The floor is hard and his chest isn't much better underneath her face. But she'd never been a cuddler to begin with.
&&&
III
One fight is vile enough that they don't speak for days. He doesn't drop by, irritating her with his smirk and his snide comments and the reflection of her own face in his bright blue eyes. She nurses her bruised pride and her astonishingly strong grief in private like a tigress licking its wounds. The isolation hurts more than any of the nasty things they said.
&&&
IV
Then, after three days, five hours, and sixteen minutes, she gazes out the window and sees a telltale head of tousled blond hair. She dashes out, the wind whipping through her own raven locks, and comes to a stop about a foot away.
"Where were you?" she asks harshly, accusingly. Then her voice breaks. "I thought you'd never come back."
He closes the remaining distance between the two of them and hauls her into his arms. "I love you," he says baldly as he tips up her chin, brings his lips a hairbreadth away from hers. "Don't you ever doubt that." He's almost gentle when he kisses her, but the pressure of his lips is still enough to smear her lip gloss. His big, calloused hands quiver as they clamp down on her hips, and a part of her knows that he's just as exhilarated and terrified as she is.
That part of her also knows that he'll keep his word.
&&&
Epilogue
She can name twenty things that irk her about him at any given time.

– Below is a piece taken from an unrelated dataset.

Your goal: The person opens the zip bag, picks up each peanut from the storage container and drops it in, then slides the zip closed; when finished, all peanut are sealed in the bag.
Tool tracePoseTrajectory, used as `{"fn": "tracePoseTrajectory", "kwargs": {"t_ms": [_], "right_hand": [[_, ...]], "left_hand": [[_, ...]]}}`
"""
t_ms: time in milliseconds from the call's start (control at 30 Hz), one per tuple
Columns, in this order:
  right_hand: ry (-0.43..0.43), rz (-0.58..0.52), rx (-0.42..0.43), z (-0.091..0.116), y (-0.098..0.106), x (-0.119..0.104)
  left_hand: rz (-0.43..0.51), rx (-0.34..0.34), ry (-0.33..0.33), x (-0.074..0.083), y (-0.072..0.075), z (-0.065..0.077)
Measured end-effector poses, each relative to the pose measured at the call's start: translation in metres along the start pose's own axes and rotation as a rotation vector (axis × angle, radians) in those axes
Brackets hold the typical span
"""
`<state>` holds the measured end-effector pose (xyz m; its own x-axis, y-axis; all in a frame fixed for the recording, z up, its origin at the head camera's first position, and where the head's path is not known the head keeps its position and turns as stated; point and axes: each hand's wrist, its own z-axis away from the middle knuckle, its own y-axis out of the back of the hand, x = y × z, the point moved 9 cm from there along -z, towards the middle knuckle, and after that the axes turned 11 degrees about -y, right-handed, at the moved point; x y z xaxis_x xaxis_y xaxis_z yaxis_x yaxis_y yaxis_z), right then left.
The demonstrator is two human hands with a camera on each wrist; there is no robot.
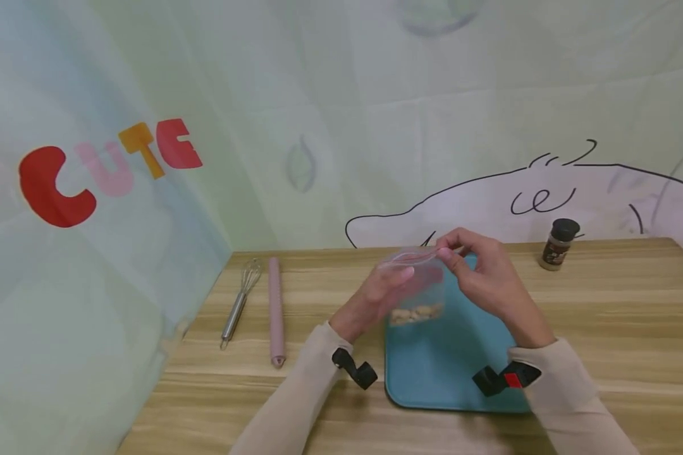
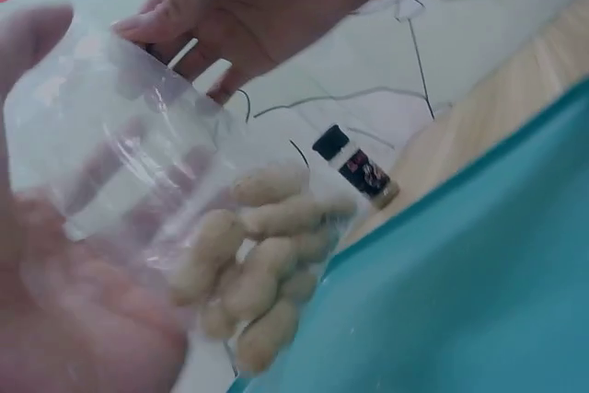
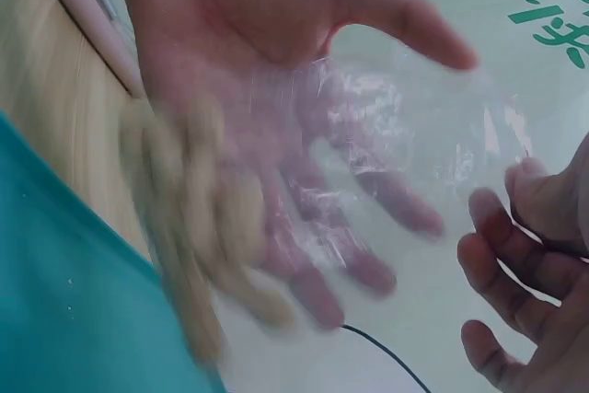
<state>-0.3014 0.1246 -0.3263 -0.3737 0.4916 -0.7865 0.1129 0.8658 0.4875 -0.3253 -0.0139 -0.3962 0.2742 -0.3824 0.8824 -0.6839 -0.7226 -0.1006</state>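
Note:
A clear zip bag (image 1: 418, 287) with several unshelled peanuts (image 1: 415, 314) at its bottom hangs over a blue tray (image 1: 455, 379). My right hand (image 1: 492, 275) pinches the bag's top corner between thumb and forefinger, as the right wrist view also shows at the fingertips (image 3: 526, 172). Against the side of the bag lies my left hand (image 1: 378, 291), its fingers straight and spread; they show through the plastic in the right wrist view. Peanuts (image 2: 262, 264) appear close up in the left wrist view, blurred in the right.
On the left of the wooden table (image 1: 330, 395) lie a whisk (image 1: 241, 303) and a pink rolling pin (image 1: 276, 309). A black-capped seasoning jar (image 1: 559, 245) stands at the back right, near the printed cloth backdrop (image 1: 319, 95).

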Motion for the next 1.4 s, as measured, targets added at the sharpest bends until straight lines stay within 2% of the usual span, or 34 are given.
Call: {"fn": "tracePoseTrajectory", "kwargs": {"t_ms": [100, 167, 233, 333, 533, 833, 1067, 1400], "right_hand": [[-0.032, 0.023, 0.028, -0.001, 0.003, 0.002], [-0.047, 0.026, 0.043, -0.001, 0.005, 0.004], [-0.058, 0.017, 0.057, -0.001, 0.006, 0.006], [-0.066, -0.001, 0.080, -0.001, 0.009, 0.009], [-0.094, -0.022, 0.112, -0.001, 0.012, 0.011], [-0.140, -0.030, 0.079, -0.003, 0.014, 0.015], [-0.142, 0.020, 0.027, -0.003, 0.010, 0.013], [-0.052, 0.012, 0.021, -0.003, 0.004, 0.007]], "left_hand": [[-0.179, 0.212, -0.064, 0.010, 0.022, 0.005], [-0.296, 0.326, -0.095, 0.017, 0.033, 0.009], [-0.382, 0.398, -0.119, 0.023, 0.039, 0.012], [-0.489, 0.450, -0.150, 0.031, 0.044, 0.013], [-0.518, 0.464, -0.217, 0.042, 0.042, 0.012], [-0.447, 0.516, -0.327, 0.051, 0.036, 0.010], [-0.464, 0.547, -0.330, 0.054, 0.040, 0.014], [-0.479, 0.552, -0.374, 0.059, 0.037, 0.014]]}}
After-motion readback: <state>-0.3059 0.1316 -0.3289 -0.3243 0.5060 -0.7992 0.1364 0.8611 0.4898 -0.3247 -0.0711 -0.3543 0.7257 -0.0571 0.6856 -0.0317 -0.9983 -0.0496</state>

They frustrate, enrage, and clash against each other, neither willing to compromise, both passionate and stubborn and cynical and too proud for their own good. He by no means worships her or fawns over her beauty, her mystery. She decidedly doesn't tuck her arm docilely through his and bat her eyelashes.
They meet like wind and fire, feeding off each other, all the more devastating together than apart, and it's not balanced.
But it's the greatest happiness that she's ever known. This is the very ecstasy of love. And she realizes that maybe people prize the roses for their thorns as much as their flowers.